## The problem
Give again, exactly as written, the lines of the records below from the line with "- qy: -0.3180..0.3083" to the line with "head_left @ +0". Both end lines count; pictures do not.

Data provided START

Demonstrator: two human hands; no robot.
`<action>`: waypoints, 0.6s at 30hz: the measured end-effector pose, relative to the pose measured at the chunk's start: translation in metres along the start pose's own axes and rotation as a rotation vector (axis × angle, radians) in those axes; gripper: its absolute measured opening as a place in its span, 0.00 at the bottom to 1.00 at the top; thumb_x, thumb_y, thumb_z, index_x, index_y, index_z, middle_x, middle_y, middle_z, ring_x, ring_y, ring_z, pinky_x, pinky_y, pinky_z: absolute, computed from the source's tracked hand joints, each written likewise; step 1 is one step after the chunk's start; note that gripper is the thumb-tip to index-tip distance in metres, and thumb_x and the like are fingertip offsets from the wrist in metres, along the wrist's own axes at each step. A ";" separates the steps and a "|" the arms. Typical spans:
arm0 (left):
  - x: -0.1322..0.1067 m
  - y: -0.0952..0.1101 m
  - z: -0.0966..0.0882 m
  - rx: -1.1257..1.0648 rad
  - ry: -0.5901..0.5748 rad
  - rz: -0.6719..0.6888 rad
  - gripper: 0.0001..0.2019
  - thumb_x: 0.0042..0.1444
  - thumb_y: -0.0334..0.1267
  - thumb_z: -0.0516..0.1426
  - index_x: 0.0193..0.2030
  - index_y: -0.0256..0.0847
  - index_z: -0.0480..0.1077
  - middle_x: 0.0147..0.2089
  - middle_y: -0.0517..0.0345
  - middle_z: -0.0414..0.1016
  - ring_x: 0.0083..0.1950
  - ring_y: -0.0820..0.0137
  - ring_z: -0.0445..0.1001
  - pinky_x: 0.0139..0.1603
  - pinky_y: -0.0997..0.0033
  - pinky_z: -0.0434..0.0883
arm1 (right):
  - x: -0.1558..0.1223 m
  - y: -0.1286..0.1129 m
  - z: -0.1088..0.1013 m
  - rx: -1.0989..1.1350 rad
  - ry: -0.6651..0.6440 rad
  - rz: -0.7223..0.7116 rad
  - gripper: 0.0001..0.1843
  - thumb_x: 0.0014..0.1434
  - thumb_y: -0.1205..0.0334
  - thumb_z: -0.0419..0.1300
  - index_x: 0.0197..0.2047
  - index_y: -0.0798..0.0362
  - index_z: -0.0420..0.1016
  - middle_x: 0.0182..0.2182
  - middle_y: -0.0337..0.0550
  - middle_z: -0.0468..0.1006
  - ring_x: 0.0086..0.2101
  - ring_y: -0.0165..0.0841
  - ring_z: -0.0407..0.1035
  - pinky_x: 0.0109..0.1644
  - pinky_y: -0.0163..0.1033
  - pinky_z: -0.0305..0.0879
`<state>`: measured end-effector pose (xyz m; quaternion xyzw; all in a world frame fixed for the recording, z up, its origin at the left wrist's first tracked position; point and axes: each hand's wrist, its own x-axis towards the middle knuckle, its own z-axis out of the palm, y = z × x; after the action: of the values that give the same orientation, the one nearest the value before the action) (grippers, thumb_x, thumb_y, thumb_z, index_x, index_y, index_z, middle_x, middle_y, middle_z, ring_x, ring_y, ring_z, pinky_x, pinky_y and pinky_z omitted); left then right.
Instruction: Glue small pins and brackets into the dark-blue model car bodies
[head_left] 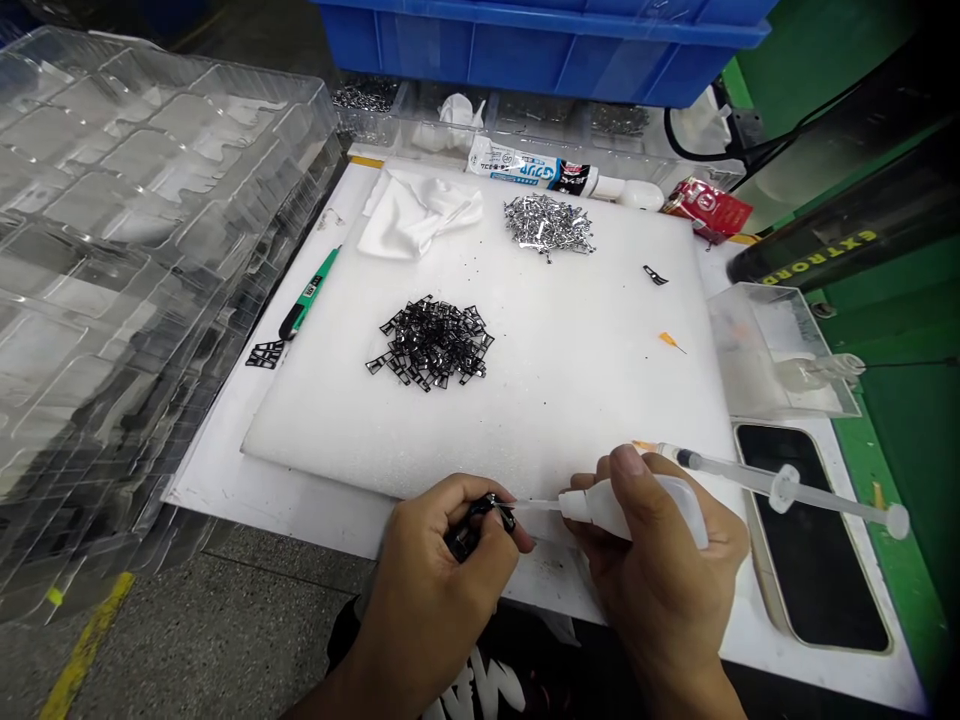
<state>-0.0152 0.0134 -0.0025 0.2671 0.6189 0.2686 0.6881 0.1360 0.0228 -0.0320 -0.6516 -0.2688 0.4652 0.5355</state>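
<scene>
Black metal frame [487, 514] pinched by left hand [435, 590]
White squeeze bottle [615, 512] gripped by right hand [656, 570], nozzle [536, 506] at frame

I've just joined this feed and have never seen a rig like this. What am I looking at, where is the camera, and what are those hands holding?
There is no machine here: this is one picture from a camera worn on a person's head, looking forward and down at their two bare hands. The left hand pinches a small black metal frame. The right hand holds a white plastic squeeze bottle, its thin nozzle reaching toward that frame. Ahead lies a white foam pad bearing a heap of black metal frames, a heap of small silver metal pieces and a crumpled white cloth. To the right, a clear plastic syringe with an orange tip lies over a black-screened phone. Stacked clear plastic trays fill the left.
</scene>
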 end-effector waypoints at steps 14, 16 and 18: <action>0.001 -0.006 0.004 -0.120 0.044 0.004 0.09 0.62 0.42 0.58 0.38 0.39 0.74 0.35 0.55 0.81 0.21 0.81 0.63 0.23 0.79 0.62 | -0.002 -0.007 -0.004 0.181 0.006 -0.047 0.28 0.53 0.57 0.73 0.19 0.52 0.56 0.15 0.33 0.54 0.16 0.26 0.55 0.18 0.35 0.55; -0.001 -0.005 0.005 -0.119 0.061 -0.008 0.09 0.61 0.43 0.58 0.39 0.40 0.74 0.34 0.55 0.81 0.21 0.81 0.64 0.22 0.79 0.62 | -0.001 -0.004 -0.005 0.165 -0.042 -0.063 0.28 0.54 0.57 0.72 0.19 0.53 0.56 0.16 0.33 0.54 0.17 0.25 0.53 0.19 0.35 0.55; -0.002 -0.004 0.007 -0.120 0.075 -0.010 0.09 0.60 0.43 0.59 0.39 0.40 0.74 0.34 0.55 0.81 0.21 0.80 0.64 0.22 0.79 0.62 | 0.000 0.000 -0.007 0.114 -0.064 -0.068 0.28 0.55 0.55 0.71 0.19 0.53 0.57 0.17 0.34 0.56 0.18 0.26 0.54 0.20 0.35 0.56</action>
<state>-0.0087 0.0091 -0.0034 0.2118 0.6284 0.3115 0.6806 0.1420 0.0194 -0.0315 -0.5954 -0.2806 0.4819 0.5784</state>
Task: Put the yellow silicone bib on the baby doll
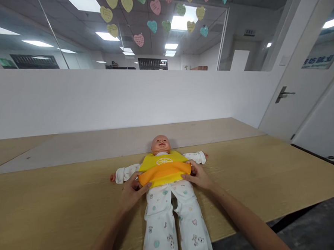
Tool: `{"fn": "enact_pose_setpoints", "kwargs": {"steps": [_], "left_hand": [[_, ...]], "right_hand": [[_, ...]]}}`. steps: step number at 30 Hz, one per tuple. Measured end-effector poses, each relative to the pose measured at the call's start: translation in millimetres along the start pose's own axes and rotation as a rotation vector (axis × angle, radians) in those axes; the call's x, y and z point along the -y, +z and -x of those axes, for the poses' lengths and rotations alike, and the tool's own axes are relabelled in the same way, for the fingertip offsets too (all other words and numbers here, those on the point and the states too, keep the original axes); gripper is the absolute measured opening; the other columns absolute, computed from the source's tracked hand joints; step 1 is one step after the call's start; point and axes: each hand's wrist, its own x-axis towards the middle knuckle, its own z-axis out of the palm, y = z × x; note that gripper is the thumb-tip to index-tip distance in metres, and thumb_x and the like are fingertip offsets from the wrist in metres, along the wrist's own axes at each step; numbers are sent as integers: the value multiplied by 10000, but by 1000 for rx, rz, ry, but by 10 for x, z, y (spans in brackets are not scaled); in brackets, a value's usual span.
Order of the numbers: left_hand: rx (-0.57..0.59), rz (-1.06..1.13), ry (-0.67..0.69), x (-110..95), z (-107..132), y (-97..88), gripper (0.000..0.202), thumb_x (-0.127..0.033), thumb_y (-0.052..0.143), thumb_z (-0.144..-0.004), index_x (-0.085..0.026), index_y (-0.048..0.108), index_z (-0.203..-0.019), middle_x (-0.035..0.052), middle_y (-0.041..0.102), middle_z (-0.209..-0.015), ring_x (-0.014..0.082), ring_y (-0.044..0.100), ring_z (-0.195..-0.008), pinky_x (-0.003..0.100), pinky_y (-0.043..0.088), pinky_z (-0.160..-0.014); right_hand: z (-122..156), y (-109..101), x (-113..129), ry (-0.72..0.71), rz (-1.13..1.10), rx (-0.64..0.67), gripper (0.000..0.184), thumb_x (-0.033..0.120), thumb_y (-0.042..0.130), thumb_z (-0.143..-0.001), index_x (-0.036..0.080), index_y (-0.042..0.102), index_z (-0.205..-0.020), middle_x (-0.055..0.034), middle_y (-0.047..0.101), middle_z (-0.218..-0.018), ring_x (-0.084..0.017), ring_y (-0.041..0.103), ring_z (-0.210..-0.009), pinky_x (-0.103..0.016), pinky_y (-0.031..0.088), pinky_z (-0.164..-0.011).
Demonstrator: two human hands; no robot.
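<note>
A baby doll (163, 199) lies on its back on a light wood table (61, 194), its head at the far side. It wears a white printed sleepsuit (161, 229) under a yellow and orange bib (164, 169) with a citrus-slice motif. My left hand (134, 191) grips the bib's lower hem at the doll's right side. My right hand (195, 174) pinches the opposite end of that hem, fingers partly tucked under the cloth.
A white partition wall (98, 102) stands behind the table, with a paler board (123, 142) lying along the far side. A white door with a metal handle (283, 94) is at the right. Paper hearts (155, 7) hang beyond the partition. Dark floor (315, 225) shows past the table's near right edge.
</note>
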Motion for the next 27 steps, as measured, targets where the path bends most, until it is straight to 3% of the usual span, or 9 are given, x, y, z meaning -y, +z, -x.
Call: {"fn": "enact_pose_setpoints", "kwargs": {"steps": [3,7,11,16,18,21,23,27], "left_hand": [[43,28,7,31,15,-10,537,-583,651,-716,-176,524,-1042,-96,412,-460,98,349,-433,217,227,-449],[110,130,-7,127,24,-49,602,-643,430,-864,-154,501,-1207,-57,461,-454,119,379,-409,232,266,-426],[24,144,1,192,1,-110,704,-671,308,-896,-118,490,-1293,-63,408,-413,123,329,-366,241,252,-392],[-84,113,-38,188,-40,-133,707,-690,318,-887,-130,529,-1264,-62,415,-424,124,355,-362,231,263,-373],[-47,138,-37,175,-39,-105,669,-679,368,-879,-138,547,-1229,-41,483,-452,134,432,-391,229,317,-391],[40,152,-3,161,-21,-53,580,-656,440,-865,-137,633,-1037,3,565,-502,140,511,-456,237,400,-455],[53,188,14,166,-9,-33,547,-647,462,-860,-138,647,-936,14,580,-517,136,512,-463,242,411,-470],[91,250,-1,185,1,-51,535,-642,444,-871,-147,636,-928,4,559,-493,133,478,-430,240,368,-439]], "right_hand": [[13,-11,-1,16,-47,28,535,488,749,-723,220,480,-1100,-16,546,-902,-118,502,-718,-213,388,-579],[35,-73,-29,42,-44,123,600,543,669,-791,233,423,-1242,1,547,-821,-104,496,-628,-215,385,-531],[34,-182,-61,93,-2,142,681,682,466,-856,240,328,-1355,44,528,-637,-112,494,-509,-228,397,-487],[0,-246,-123,118,97,-42,531,685,421,-869,219,469,-1119,45,518,-545,-120,489,-460,-228,387,-454],[-4,-221,-123,148,79,-20,507,683,445,-854,226,460,-1072,42,549,-570,-121,508,-456,-230,396,-448],[-9,-169,-62,209,18,-4,529,674,469,-834,235,425,-1126,50,565,-568,-125,522,-433,-214,353,-415],[-16,-157,1,217,-28,-56,557,654,526,-798,231,416,-1143,64,546,-534,-123,517,-419,-203,326,-408],[-18,-169,75,212,-69,-115,562,637,605,-726,210,457,-1060,72,516,-502,-112,488,-403,-199,314,-412]]}}
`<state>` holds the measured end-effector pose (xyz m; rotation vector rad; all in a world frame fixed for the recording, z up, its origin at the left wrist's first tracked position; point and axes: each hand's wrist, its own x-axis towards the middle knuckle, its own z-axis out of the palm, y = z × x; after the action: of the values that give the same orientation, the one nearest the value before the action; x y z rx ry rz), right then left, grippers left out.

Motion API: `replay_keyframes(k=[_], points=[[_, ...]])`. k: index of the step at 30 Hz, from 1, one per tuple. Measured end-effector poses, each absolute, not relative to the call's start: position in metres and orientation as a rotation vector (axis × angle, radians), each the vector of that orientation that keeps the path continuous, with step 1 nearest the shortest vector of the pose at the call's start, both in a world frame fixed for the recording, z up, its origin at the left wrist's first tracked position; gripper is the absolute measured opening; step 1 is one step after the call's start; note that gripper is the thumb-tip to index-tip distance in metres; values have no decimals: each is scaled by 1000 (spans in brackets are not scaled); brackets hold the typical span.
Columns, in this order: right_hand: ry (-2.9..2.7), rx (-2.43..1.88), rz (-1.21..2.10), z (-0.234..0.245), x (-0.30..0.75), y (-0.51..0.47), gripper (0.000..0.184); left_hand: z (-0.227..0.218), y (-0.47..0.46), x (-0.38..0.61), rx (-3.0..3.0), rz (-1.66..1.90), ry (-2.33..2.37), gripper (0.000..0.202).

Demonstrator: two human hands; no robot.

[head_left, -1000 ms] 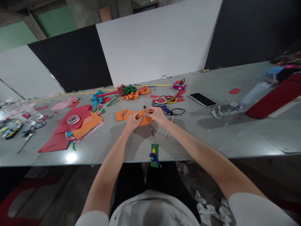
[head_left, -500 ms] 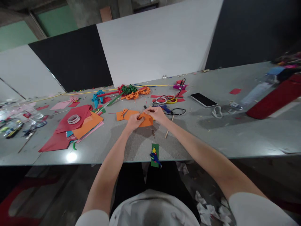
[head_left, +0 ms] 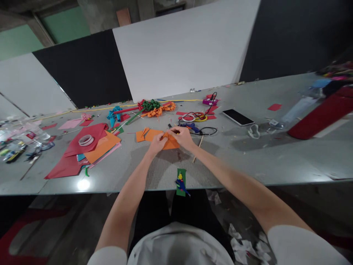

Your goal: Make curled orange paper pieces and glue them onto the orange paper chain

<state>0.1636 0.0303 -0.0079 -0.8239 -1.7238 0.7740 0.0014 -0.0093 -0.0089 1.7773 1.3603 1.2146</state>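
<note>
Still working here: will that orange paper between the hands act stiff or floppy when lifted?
The orange paper is probably light, since it looks thin. It likely bends easily, appearing creased where left hand and right hand grip it. Its flatter lower part suggests slight stiffness.

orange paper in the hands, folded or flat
Not flat: the orange paper rises where the left hand and right hand pinch it; whether folded, cannot tell.

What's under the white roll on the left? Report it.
Red paper shows around the white roll, which rests on it. The patch directly beneath is covered and can't be seen.
</note>
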Motion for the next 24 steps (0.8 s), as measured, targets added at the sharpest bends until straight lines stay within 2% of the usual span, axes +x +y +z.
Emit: replay_keyframes(k=[10, 15, 24], points=[[-1780, -866, 867, -5, 166, 36, 55, -6, -9, -3, 1857, 1242, 1431, 45], [-1864, -833, 886, -6, 171, 44, 60, -8, -4, -8, 1817, 1363, 1508, 45], [-1971, -843, 901, -2, 173, 41, 65, -10, 0, -10, 1801, 1364, 1563, 44]])
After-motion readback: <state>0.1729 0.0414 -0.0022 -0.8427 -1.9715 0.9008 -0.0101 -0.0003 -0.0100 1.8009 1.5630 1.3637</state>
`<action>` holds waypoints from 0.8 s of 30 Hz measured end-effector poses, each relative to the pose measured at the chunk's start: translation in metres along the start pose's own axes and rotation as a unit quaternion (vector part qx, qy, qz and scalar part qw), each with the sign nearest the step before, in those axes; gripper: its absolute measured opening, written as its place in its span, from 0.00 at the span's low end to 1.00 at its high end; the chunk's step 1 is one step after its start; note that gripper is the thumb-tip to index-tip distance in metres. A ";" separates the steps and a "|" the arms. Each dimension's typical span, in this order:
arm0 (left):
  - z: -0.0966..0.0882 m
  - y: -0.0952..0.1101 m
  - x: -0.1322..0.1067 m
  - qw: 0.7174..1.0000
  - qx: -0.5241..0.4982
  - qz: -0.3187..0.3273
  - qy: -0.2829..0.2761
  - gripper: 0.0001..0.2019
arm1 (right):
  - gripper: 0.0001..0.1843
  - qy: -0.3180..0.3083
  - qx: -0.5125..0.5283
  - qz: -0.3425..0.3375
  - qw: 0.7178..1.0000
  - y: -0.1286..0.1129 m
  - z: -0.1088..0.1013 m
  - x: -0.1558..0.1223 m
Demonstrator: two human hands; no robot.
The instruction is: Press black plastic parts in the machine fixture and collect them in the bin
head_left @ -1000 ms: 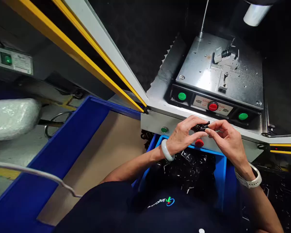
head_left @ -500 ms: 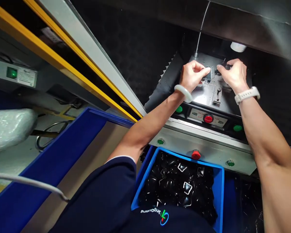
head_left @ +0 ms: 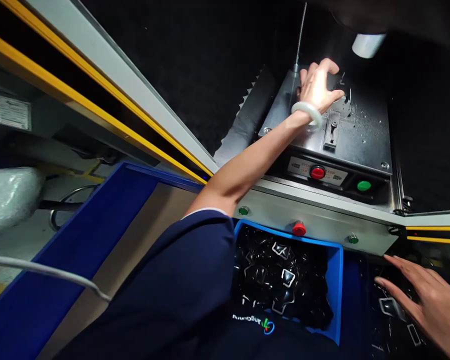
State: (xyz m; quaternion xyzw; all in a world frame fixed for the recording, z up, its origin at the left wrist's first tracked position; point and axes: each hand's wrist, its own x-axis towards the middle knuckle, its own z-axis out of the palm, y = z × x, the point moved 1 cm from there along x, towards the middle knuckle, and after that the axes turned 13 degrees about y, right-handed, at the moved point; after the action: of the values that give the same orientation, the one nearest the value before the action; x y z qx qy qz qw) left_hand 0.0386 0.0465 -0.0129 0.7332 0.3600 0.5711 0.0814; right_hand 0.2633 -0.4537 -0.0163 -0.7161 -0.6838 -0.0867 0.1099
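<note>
My left hand [head_left: 318, 86], with a pale bangle [head_left: 306, 111] at the wrist, reaches far forward. It lies with fingers spread over the small clamp fixture on the machine's steel plate [head_left: 363, 135], hiding the fixture. My right hand [head_left: 423, 295] is low at the right, fingers stretched out above black parts [head_left: 392, 307] in a dark bin. It holds nothing. A blue bin [head_left: 335, 295] heaped with black plastic parts [head_left: 281, 280] sits just below the machine's front.
The panel carries a red stop button [head_left: 317, 173] and a green button [head_left: 363, 186]. Another red button [head_left: 299, 229] sits on the grey front. A large blue crate [head_left: 78, 240] stands left, under a yellow-edged rail [head_left: 97, 112]. A white cylinder [head_left: 366, 45] hangs above the plate.
Both hands carried a small black part from in front of the machine up to the fixture. My right hand then dropped to the bin at lower right; my left stayed on the fixture.
</note>
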 end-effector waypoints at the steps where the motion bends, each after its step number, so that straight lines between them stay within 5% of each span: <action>1: -0.015 0.005 -0.011 1.000 -0.008 -0.012 -0.001 0.17 | 0.37 -0.026 -0.011 0.008 1.000 -0.006 0.008 0.001; 4: -0.050 0.016 -0.037 0.999 -0.048 0.006 -0.019 0.14 | 0.36 -0.079 -0.015 0.028 0.996 -0.030 0.034 0.022; 6: -0.056 0.019 -0.040 0.998 -0.051 0.020 -0.043 0.15 | 0.34 -0.097 0.002 0.033 0.995 -0.042 0.047 0.039; 14: 0.014 0.034 0.012 0.988 0.032 -0.045 -0.144 0.38 | 0.28 -0.113 0.044 0.062 0.991 -0.046 0.060 0.039; 17: 0.024 0.035 0.019 0.980 0.043 -0.053 -0.189 0.37 | 0.26 -0.107 0.060 0.082 0.989 -0.040 0.058 0.031; 20: -0.003 0.037 0.001 0.988 0.025 -0.027 -0.153 0.29 | 0.25 -0.064 0.073 0.101 0.990 -0.034 0.065 0.031; 24: -0.099 0.060 -0.092 0.996 -0.041 0.079 0.011 0.19 | 0.23 -0.006 0.129 0.118 0.985 -0.029 0.085 0.040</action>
State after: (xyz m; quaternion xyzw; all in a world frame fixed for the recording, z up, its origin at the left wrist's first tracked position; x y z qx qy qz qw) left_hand -0.0322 -0.0835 -0.0194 0.7492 0.2782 0.5978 0.0624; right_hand 0.2345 -0.3905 -0.0857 -0.7717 -0.6009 0.0201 0.2073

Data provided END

## Your response
  - qy: -0.3180..0.3083
  - qx: -0.5125..0.5283
  - qz: -0.3425..0.3375
  - qw: 0.7178..1.0000
  - y: -0.1286..0.1129 m
  - z: -0.1088..0.1013 m
  - x: -0.1558..0.1223 m
Demonstrator: two human hands; no robot.
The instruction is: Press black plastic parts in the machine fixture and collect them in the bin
head_left @ -1000 ms: 
head_left @ -500 ms: 
head_left @ +0 ms: 

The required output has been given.